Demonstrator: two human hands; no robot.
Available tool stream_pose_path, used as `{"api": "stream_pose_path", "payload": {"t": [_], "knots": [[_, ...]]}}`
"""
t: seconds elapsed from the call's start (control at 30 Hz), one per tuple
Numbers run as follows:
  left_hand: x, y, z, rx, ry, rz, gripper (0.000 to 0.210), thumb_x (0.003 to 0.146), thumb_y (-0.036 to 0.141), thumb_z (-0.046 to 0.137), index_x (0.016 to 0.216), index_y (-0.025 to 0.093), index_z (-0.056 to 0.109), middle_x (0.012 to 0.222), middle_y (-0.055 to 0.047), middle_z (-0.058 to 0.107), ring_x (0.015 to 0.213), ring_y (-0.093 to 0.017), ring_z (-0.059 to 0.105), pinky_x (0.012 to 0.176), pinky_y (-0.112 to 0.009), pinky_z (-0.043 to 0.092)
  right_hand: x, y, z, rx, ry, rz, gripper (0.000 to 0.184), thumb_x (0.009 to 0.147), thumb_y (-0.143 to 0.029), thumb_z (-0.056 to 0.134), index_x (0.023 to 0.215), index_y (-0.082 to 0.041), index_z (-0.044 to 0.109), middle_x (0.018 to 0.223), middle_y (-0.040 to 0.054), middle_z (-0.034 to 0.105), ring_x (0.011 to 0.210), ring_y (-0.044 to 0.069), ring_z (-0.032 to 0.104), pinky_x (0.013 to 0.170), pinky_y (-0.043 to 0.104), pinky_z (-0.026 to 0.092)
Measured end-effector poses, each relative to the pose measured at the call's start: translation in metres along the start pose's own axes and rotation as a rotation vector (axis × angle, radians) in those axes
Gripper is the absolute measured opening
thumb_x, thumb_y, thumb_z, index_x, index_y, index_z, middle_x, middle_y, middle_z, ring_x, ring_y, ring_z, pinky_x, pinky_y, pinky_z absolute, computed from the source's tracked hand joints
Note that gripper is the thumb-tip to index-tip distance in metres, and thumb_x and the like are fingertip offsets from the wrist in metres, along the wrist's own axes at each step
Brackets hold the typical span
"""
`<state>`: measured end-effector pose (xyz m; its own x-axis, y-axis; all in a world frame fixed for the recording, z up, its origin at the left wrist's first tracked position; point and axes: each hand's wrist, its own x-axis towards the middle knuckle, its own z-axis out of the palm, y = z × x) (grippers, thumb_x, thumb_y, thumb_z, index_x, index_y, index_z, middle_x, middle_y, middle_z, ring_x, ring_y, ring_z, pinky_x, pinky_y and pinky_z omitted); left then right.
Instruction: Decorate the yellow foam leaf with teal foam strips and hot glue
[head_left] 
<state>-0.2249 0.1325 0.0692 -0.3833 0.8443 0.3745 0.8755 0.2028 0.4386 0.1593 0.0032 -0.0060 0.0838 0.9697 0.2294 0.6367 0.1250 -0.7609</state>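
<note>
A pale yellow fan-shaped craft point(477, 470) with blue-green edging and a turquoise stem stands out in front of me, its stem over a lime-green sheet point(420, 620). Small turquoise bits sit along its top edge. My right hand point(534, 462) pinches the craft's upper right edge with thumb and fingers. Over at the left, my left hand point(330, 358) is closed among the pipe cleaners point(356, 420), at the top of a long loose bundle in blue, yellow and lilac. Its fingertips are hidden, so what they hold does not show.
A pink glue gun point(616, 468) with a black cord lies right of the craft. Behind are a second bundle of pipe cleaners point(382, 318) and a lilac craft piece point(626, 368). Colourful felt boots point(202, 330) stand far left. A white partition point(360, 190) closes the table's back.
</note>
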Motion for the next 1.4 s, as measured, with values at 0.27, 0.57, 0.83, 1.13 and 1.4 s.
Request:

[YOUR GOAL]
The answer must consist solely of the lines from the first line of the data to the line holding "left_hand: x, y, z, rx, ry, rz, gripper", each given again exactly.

[RESULT OF THE EXERCISE]
Demonstrator: two human hands; no robot.
Available tool stream_pose_path, used as `{"api": "stream_pose_path", "payload": {"t": [_], "knots": [[_, ...]]}}`
"""
t: seconds elapsed from the call's start (control at 30 Hz), one per tuple
Numbers run as follows:
  left_hand: x, y, z, rx, ry, rz, gripper (0.000 to 0.210), thumb_x (0.003 to 0.146), thumb_y (-0.036 to 0.141), thumb_z (-0.046 to 0.137), index_x (0.016 to 0.216), index_y (-0.025 to 0.093), index_z (-0.056 to 0.109), middle_x (0.012 to 0.222), middle_y (-0.055 to 0.047), middle_z (-0.058 to 0.107), ring_x (0.015 to 0.213), ring_y (-0.093 to 0.017), ring_z (-0.059 to 0.105), pinky_x (0.012 to 0.176), pinky_y (-0.112 to 0.009), pinky_z (-0.043 to 0.092)

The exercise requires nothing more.